While he didn't get particularly good grades, Hawking's tests were off the charts and he essentially talked his way into England's top college. While he initially struggled, he would eventually excel and become one of the most brilliant minds the university has ever produced. All this is chronicled in The Theory of Everything, a new biopic that features an incredible, physically demanding performance by Eddie Redmayne, who's deserving of an Oscar nod for the way he portrays Hawking both when he is healthy and when he is struggling with ALS. The movie is now showing areawide.

Based on Jane Wilde Hawking's memoir Traveling to Infinity: My Life with Stephen, the film comes at Hawking's story via his ex-wife's perspective. As a result, director James Marsh (Man on Wire) puts the emphasis on the romantic drama. That part of the film isn't really that compelling. While Felicity Jones puts in a terrific performance as Jane, the quest for scientific discovery is actually more dramatic. And that's not to take anything away from the twist that arrives at the film's end. (If you know the story of the Hawkings' eventual separation, which has been well documented, it won't come as a surprise to know that the marriage doesn't last.)

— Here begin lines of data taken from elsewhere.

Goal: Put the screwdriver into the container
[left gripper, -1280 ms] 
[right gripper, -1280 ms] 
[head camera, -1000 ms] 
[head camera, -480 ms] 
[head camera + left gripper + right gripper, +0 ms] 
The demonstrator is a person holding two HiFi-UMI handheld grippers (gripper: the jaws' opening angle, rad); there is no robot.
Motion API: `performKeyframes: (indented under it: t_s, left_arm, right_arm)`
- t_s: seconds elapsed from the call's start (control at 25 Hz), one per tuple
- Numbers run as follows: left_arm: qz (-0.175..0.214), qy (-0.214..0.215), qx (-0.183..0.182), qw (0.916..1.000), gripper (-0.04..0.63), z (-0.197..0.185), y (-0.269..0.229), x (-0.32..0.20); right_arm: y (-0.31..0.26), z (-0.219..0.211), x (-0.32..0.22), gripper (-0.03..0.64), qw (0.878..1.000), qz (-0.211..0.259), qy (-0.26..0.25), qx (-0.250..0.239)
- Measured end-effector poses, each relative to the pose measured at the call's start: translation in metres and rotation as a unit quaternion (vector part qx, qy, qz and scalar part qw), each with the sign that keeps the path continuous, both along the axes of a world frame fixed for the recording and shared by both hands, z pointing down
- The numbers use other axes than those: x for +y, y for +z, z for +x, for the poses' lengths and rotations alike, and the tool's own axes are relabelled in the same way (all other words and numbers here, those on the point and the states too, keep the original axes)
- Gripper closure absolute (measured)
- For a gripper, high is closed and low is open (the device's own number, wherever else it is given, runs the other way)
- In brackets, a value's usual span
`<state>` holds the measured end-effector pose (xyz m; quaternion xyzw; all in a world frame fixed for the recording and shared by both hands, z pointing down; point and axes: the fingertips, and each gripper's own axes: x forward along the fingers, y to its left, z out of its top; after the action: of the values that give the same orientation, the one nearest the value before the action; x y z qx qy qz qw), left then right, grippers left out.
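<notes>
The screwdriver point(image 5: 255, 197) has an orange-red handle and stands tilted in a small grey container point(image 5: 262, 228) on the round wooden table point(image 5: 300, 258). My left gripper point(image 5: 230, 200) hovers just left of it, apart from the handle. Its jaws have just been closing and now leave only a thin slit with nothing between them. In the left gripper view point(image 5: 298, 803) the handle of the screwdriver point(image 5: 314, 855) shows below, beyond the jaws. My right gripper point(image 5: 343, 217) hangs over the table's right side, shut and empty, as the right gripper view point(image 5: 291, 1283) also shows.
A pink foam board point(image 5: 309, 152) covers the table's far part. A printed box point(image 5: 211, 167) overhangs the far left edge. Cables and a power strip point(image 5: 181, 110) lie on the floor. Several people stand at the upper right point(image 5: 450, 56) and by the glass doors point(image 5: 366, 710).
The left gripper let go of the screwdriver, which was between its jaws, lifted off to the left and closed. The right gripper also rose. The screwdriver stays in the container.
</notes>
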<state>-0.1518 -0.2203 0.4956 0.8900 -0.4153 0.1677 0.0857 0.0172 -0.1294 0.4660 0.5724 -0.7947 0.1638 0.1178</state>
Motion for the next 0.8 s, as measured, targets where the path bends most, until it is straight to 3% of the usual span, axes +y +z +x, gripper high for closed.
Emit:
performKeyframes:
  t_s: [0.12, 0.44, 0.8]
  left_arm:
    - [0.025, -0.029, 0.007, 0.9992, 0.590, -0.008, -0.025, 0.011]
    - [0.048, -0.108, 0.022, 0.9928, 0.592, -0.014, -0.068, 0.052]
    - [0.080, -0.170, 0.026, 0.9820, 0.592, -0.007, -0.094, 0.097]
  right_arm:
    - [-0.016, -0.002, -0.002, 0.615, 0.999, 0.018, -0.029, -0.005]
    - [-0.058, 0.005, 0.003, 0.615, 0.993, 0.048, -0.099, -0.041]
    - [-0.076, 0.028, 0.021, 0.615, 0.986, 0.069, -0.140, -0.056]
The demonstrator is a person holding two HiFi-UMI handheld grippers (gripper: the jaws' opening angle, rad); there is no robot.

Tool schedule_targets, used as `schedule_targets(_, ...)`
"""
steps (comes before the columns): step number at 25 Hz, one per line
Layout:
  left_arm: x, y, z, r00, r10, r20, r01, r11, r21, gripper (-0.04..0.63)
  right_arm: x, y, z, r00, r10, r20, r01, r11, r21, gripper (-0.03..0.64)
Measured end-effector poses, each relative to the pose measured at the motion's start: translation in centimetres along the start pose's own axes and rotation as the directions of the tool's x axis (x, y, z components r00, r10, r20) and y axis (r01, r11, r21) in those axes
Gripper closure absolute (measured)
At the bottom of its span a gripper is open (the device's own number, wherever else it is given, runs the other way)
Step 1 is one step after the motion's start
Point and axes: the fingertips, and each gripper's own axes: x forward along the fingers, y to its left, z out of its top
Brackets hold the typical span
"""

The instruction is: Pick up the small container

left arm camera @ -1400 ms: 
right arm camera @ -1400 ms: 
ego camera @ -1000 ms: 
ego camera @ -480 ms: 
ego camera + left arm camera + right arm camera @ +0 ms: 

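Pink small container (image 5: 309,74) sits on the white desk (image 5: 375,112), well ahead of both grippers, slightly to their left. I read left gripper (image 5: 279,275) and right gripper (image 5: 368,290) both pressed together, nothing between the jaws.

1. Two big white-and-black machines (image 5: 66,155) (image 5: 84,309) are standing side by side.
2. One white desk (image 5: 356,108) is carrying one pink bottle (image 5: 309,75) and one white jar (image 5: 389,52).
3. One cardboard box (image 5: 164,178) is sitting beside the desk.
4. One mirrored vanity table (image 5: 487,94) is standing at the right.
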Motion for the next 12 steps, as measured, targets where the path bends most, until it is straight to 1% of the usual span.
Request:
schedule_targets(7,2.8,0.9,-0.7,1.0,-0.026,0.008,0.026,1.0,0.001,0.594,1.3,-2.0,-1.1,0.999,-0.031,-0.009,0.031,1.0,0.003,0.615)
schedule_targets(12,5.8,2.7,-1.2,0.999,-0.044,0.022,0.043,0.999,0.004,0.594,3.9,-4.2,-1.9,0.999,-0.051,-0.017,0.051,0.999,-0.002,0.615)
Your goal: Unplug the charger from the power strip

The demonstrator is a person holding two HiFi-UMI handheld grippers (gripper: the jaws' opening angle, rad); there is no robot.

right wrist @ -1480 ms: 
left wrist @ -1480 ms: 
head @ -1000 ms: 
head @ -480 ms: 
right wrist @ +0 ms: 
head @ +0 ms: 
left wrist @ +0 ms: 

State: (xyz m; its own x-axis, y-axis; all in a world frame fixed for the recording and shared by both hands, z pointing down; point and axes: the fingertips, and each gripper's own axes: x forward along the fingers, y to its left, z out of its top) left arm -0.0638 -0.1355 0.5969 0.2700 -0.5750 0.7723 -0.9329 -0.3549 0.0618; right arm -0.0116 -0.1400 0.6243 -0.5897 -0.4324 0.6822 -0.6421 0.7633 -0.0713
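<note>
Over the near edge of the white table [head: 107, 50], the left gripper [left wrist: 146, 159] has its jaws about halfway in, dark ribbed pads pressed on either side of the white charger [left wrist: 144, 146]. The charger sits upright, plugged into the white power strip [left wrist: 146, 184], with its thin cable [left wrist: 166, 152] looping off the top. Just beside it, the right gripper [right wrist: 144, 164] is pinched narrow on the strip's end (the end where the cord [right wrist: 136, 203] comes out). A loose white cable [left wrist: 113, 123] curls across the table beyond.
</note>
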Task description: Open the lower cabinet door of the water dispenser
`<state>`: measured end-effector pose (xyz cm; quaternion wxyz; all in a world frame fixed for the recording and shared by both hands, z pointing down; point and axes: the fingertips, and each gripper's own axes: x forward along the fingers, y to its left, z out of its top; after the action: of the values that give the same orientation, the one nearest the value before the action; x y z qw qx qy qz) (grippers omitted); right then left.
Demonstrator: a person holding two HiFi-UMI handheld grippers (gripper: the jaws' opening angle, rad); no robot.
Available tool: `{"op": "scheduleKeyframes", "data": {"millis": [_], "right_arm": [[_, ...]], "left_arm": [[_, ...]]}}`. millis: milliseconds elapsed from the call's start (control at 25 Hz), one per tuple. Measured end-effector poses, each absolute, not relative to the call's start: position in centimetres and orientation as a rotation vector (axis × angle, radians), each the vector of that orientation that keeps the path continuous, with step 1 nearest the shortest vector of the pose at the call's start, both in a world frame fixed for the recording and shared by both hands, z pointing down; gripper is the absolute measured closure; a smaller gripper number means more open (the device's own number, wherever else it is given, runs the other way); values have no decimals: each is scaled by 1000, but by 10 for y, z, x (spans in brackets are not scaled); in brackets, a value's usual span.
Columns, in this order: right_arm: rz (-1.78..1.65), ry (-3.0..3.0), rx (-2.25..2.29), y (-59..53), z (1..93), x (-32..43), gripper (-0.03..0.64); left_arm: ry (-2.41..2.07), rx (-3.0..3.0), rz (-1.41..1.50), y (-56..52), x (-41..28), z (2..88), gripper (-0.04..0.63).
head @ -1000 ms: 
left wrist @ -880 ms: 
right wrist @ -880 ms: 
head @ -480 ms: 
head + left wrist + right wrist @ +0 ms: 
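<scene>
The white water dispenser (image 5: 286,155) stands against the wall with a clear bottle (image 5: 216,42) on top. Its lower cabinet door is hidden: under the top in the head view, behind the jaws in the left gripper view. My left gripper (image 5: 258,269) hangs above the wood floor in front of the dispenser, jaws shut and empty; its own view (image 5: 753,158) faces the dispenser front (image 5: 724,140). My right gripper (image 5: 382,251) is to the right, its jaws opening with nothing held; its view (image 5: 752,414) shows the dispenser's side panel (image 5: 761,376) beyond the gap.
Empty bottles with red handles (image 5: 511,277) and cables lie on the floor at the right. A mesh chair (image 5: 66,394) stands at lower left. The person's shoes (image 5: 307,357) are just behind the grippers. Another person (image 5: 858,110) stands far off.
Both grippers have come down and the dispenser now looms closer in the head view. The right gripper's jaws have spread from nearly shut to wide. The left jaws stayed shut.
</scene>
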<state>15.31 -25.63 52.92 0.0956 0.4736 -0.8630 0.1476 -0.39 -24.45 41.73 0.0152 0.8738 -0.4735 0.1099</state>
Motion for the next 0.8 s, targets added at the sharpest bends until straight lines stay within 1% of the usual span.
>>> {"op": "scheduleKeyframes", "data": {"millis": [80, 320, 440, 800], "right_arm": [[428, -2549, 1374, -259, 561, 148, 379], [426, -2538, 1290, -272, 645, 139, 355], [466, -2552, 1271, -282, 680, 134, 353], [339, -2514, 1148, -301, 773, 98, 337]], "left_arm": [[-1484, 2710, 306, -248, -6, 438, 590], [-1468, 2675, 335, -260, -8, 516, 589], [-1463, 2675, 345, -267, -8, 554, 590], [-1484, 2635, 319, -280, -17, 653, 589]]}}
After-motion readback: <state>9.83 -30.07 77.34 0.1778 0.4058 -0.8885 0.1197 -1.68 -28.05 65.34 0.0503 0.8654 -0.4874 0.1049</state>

Marsh successfully derives suspense from Hawking's quest for one unified theory that would answer questions about the universe's inception. His search involves crunching some serious numbers, and we see his frustration with trying to fathom some mind-blowing stuff. The film alternates between focusing on Hawking's scientific endeavors and his difficulty in maintaining a stable relationship and devote time to his wife and kids as he's writing books and giving lectures. The science is the good stuff here: Marsh could have dwelt even more on the nature of Hawking's endeavors and the film wouldn't have suffered for it.